## What is expected
Only a number is expected: how many lines in the data below contain the word "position".

::::::::

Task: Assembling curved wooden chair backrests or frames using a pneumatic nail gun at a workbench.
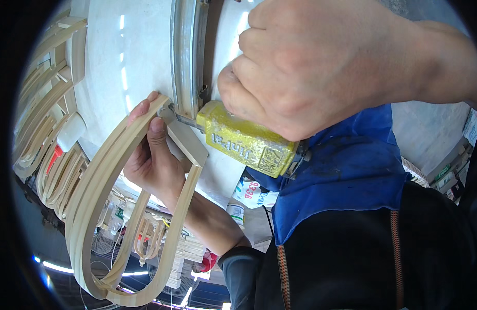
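Note:
My right hand [300, 67] is closed round the grip of a nail gun with a yellow, worn body [248, 137]; the fingers hide much of the grip. A long metal magazine [188, 51] runs up from the gun's nose. That nose sits against or very close to the top corner of a bent pale wood frame [101, 165]. My left hand [155, 157] grips the frame near this corner, thumb on the near side and fingertips behind. Two curved rails make up the frame, joined by a short crosspiece [189, 144].
A pale worktop [119, 51] lies behind the hands. Several more bent wood frames [47, 119] are stacked at the left, with a white bottle with a red tip [70, 134] among them. A blue apron [347, 160] hangs close below the gun.

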### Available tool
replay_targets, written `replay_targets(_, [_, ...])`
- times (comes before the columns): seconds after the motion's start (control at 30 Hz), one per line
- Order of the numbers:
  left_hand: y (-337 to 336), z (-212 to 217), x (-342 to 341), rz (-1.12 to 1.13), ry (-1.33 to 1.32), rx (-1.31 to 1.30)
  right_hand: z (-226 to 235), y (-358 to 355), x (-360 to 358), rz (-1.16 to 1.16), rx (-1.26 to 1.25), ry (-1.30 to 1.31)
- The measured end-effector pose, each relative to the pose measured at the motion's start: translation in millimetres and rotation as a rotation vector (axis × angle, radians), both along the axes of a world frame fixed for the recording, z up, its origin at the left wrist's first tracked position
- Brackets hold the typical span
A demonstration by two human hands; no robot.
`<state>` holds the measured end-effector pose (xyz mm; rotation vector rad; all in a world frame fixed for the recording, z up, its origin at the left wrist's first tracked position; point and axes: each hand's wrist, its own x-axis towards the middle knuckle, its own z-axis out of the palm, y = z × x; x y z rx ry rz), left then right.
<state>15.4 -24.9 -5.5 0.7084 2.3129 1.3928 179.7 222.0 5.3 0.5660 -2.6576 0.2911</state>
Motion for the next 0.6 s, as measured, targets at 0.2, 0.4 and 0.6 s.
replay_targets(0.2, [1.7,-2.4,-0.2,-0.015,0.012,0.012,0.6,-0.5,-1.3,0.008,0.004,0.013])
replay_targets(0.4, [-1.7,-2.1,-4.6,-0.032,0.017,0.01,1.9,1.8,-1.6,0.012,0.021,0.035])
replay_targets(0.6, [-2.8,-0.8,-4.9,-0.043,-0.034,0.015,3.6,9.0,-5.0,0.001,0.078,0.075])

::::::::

## Exercise output
2